- BRIEF: Below is a listing. Quote from it, exactly, the lines from the one containing "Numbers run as" down to the one containing "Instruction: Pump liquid", both ends included, and nothing else.

- DATA FOR THE TASK:
* * * * * * *

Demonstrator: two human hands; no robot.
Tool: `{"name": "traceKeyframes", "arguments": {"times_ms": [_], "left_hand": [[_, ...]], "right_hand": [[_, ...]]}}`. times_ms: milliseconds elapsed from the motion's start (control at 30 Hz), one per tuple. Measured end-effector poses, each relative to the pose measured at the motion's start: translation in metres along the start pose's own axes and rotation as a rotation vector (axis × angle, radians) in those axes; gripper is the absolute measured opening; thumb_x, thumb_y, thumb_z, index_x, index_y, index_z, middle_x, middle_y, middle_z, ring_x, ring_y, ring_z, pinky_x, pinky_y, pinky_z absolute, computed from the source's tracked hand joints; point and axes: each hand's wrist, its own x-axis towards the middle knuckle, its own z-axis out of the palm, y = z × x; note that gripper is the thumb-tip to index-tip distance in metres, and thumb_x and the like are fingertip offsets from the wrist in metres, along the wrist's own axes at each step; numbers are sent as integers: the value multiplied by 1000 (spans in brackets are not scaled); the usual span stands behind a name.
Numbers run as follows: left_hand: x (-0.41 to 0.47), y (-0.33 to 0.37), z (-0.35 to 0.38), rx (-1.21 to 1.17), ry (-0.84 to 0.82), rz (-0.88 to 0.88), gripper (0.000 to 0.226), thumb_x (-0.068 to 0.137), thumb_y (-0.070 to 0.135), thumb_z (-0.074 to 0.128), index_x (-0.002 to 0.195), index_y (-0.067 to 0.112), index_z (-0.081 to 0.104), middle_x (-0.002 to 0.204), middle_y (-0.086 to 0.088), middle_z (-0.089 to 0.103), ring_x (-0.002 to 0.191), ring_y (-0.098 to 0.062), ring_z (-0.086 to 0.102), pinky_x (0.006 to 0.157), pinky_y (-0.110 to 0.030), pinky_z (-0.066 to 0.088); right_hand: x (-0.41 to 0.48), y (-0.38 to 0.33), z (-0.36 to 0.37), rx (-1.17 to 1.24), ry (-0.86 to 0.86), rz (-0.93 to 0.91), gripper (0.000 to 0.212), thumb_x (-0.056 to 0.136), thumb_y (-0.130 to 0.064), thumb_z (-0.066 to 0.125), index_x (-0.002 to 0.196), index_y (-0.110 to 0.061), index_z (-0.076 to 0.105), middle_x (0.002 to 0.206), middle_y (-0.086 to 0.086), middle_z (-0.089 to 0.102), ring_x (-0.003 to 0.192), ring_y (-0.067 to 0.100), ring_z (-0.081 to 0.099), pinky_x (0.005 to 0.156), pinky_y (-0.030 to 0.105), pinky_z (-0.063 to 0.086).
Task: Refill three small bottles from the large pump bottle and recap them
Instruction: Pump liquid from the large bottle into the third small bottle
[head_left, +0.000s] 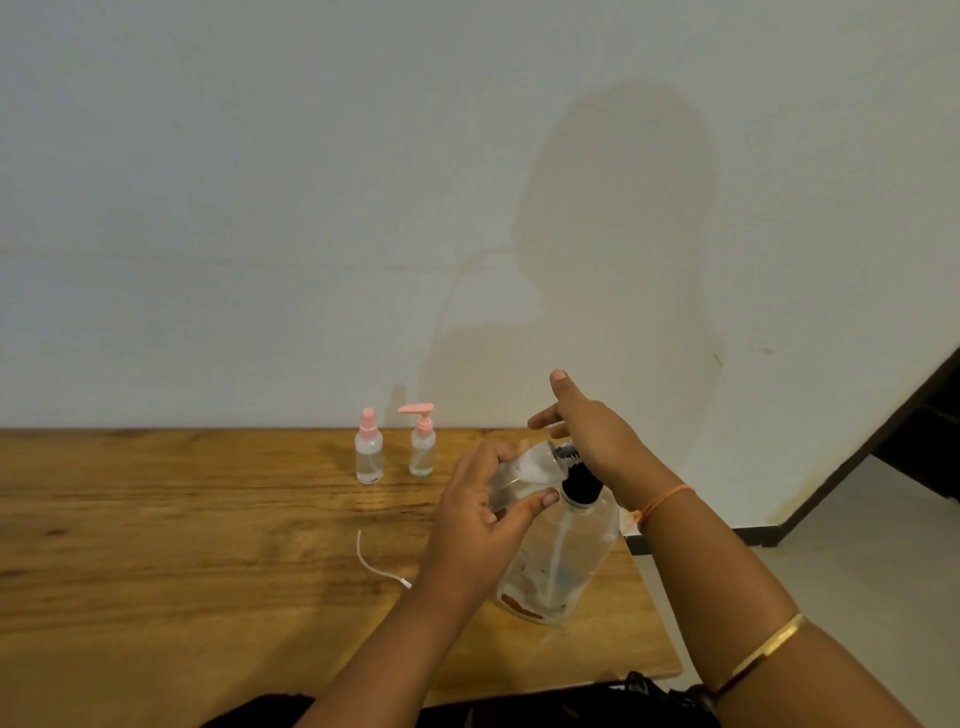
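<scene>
Left fingers (493, 457) and thumb are being curled round a small clear bottle (519, 475). It is being held tilted by the left hand (478, 525), with its upper end at the pump head (567, 453); its mouth cannot be made out.

Right fingers (563, 387) are being kept mostly straight and spread, gripping nothing. The right hand (592, 436) is being laid over the pump head.

The large pump bottle (561, 561) is being stood upright on the wooden table (208, 545), near its right edge.

Farther left, well apart from the hands, a spray-topped bottle (369, 454) and a pump-topped bottle (422, 447), both pink-capped, are being left side by side. A white cord (374, 564) is lying just left of the left wrist.
</scene>
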Motion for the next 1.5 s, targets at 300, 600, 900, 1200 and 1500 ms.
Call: {"name": "traceKeyframes", "arguments": {"times_ms": [300, 600, 900, 1200, 1500], "left_hand": [[2, 1, 0, 31, -2, 32, 31, 75, 29, 74, 98, 37, 54, 107, 3, 59, 98, 1, 55, 71, -5, 44], [2, -3, -2, 102, 9, 76, 32, 73, 54, 65, 101, 44, 52, 104, 13, 61, 100, -6, 58, 77, -18, 49], [4, 1, -9, 300, 145, 242, 45, 72, 58, 60, 114, 44, 50, 104, 20, 48, 103, 1, 47, 86, -6, 35], [2, 3, -18, 419, 155, 320, 41, 75, 57, 59, 112, 41, 52, 102, 16, 51, 97, -3, 51, 77, -17, 45], [-1, 6, -38, 459, 166, 265, 44, 72, 60, 61, 111, 43, 50, 101, 24, 53, 101, 8, 47, 76, -3, 38]], "right_hand": [[0, 4, 0, 23, 20, 5, 64, 97, -55, 16, 103, -14, 65, 92, -2, 52, 72, 5, 50, 81, 31, 35], [1, 2, 1, 69, 40, 26, 58, 98, -51, 25, 100, -9, 67, 83, -4, 56, 74, 10, 56, 77, 29, 38], [-2, -12, -7, 179, -14, 119, 29, 92, -27, 53, 98, -5, 69, 100, 11, 68, 65, 14, 56, 56, 24, 38], [-8, -14, -10, 180, 11, 154, 26, 91, -22, 53, 101, -4, 69, 95, 9, 64, 63, 12, 52, 53, 22, 39], [-12, -19, -9, 211, 20, 187, 31, 92, -25, 51, 107, -1, 65, 92, 7, 67, 56, 7, 57, 34, 12, 33]]}}
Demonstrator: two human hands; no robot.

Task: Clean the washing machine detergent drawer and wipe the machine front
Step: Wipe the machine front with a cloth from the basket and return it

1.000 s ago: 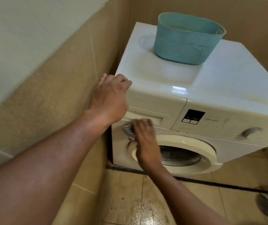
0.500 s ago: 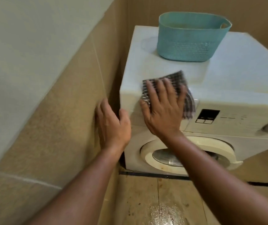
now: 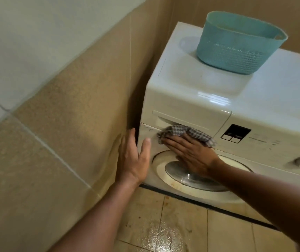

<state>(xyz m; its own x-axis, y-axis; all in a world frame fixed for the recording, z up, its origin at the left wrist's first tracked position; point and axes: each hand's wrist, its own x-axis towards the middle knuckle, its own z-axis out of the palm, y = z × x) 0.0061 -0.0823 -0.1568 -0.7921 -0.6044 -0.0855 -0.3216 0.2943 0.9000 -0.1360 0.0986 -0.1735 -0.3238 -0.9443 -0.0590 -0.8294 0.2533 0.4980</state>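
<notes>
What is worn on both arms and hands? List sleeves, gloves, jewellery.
Nothing visible is worn. The left hand and right hand are bare, without gloves, and no rings show. The left forearm and right forearm are bare to the picture's edge, with no sleeve, watch or bracelet in view.
</notes>
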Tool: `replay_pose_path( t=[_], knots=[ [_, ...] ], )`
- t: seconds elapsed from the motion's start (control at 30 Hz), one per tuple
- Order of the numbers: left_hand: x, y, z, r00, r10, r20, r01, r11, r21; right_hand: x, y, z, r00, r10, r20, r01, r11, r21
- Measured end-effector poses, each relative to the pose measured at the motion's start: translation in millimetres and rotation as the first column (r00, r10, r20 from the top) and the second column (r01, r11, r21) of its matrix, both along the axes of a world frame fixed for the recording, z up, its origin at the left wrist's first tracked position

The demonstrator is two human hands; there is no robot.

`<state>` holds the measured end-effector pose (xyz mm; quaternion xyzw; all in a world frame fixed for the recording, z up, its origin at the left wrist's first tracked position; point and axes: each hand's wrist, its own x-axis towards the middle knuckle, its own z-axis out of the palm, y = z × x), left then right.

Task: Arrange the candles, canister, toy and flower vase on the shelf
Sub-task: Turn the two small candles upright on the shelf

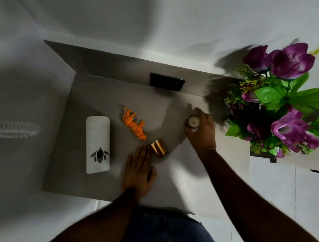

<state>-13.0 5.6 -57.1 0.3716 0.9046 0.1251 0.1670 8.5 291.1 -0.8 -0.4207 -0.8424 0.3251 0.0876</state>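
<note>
A view from above, looking down at a grey shelf [91,172] set against a white wall, with a person's two bare arms reaching in from the bottom. The right hand [202,130] has its grip clamped around a small white candle [193,121], fingers wrapped about its sides so only the pale top shows; whether its base touches the shelf cannot be told. Just to the right of that grip stands the flower vase [280,107], its purple blooms and green leaves spreading out and hiding the vessel beneath. To the left of the grip and nearer the person, a copper-coloured candle [158,148] stands on the shelf, appearing tilted from this angle. The left hand [139,171] lies flat, fingers together and holding nothing, its fingertips just beside that copper candle. Further left is an orange tiger toy [134,123] on its side, and beyond it a tall white canister [98,143] with a dark emblem. A dark rectangular plate [166,82] sits on the wall behind. To place the white candle well, it seems wise to lower it upright, clear of the overhanging leaves, and release only once its base sits flat.
</note>
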Motion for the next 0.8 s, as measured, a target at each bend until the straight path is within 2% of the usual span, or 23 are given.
replay_pose_path(
  t=[0.1,0.17,0.23,0.3,0.37,0.43,0.5,0.57,0.73,0.8],
  knots=[
    [-1,0,0,1.0,0.006,0.007,-0.006,1.0,0.001,-2,1,-1,0.997,-0.055,-0.045,0.055,0.998,-0.003],
    [-2,1,0,1.0,-0.001,0.011,0.001,1.0,-0.006,5,-12,0,0.986,-0.16,-0.048,0.165,0.972,0.166],
    [-2,1,-1,1.0,-0.001,0.02,0.002,1.0,-0.028,18,-41,0,0.985,-0.145,-0.092,0.164,0.953,0.254],
    [-2,1,-1,0.999,0.006,0.031,-0.004,0.999,-0.048,22,-76,0,0.995,0.014,-0.098,0.0,0.99,0.139],
    [-3,1,-3,1.0,-0.001,0.032,0.003,0.999,-0.052,14,-102,-1,0.987,0.163,0.002,-0.163,0.986,-0.031],
    [-3,0,-5,0.999,-0.014,0.031,0.015,0.999,-0.049,0,-113,-2,0.961,0.249,0.117,-0.23,0.961,-0.157],
    [-2,-1,-7,1.0,-0.01,0.022,0.01,0.999,-0.034,-14,-113,0,0.949,0.265,0.168,-0.223,0.946,-0.234],
    [0,-2,-8,1.0,0.005,-0.012,-0.005,1.0,0.01,-25,-106,3,0.958,0.234,0.163,-0.192,0.951,-0.241],
    [1,-2,-5,0.999,0.023,-0.048,-0.02,0.998,0.062,-43,-80,16,0.997,0.073,0.006,-0.071,0.987,-0.142],
    [1,-2,-5,0.998,0.025,-0.055,-0.021,0.997,0.072,-44,-71,17,0.999,0.034,-0.001,-0.033,0.994,-0.101]
  ],
)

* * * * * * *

- YOUR SOLUTION:
Numbers run as follows: left_hand: x (-0.41 to 0.47), y (-0.33 to 0.37), z (-0.35 to 0.38), rx (-1.21 to 1.17), ry (-0.84 to 0.82), rz (-0.88 to 0.88), gripper (0.000 to 0.226), thumb_x (-0.068 to 0.137), thumb_y (-0.070 to 0.135), thumb_z (-0.074 to 0.128), index_x (-0.002 to 0.195), index_y (-0.067 to 0.112), index_z (-0.081 to 0.104), middle_x (-0.002 to 0.204), middle_y (-0.086 to 0.088), middle_z (-0.089 to 0.103), ring_x (-0.002 to 0.191), ring_y (-0.098 to 0.062), ring_z (-0.086 to 0.102), pinky_x (0.006 to 0.157), pinky_y (-0.110 to 0.030), pinky_z (-0.066 to 0.088); right_hand: x (-0.41 to 0.48), y (-0.38 to 0.33), z (-0.36 to 0.37), rx (-1.17 to 1.24), ry (-0.86 to 0.86), rz (-0.93 to 0.91), gripper (0.000 to 0.212), thumb_x (-0.056 to 0.136), thumb_y (-0.130 to 0.064), thumb_z (-0.066 to 0.125), index_x (-0.002 to 0.196), index_y (-0.110 to 0.061), index_z (-0.076 to 0.105), middle_x (0.002 to 0.206), middle_y (-0.086 to 0.086), middle_z (-0.089 to 0.102), ring_x (-0.003 to 0.192), ring_y (-0.067 to 0.100), ring_z (-0.081 to 0.099), pinky_x (0.005 to 0.156), pinky_y (-0.030 to 0.105), pinky_z (-0.063 to 0.086).
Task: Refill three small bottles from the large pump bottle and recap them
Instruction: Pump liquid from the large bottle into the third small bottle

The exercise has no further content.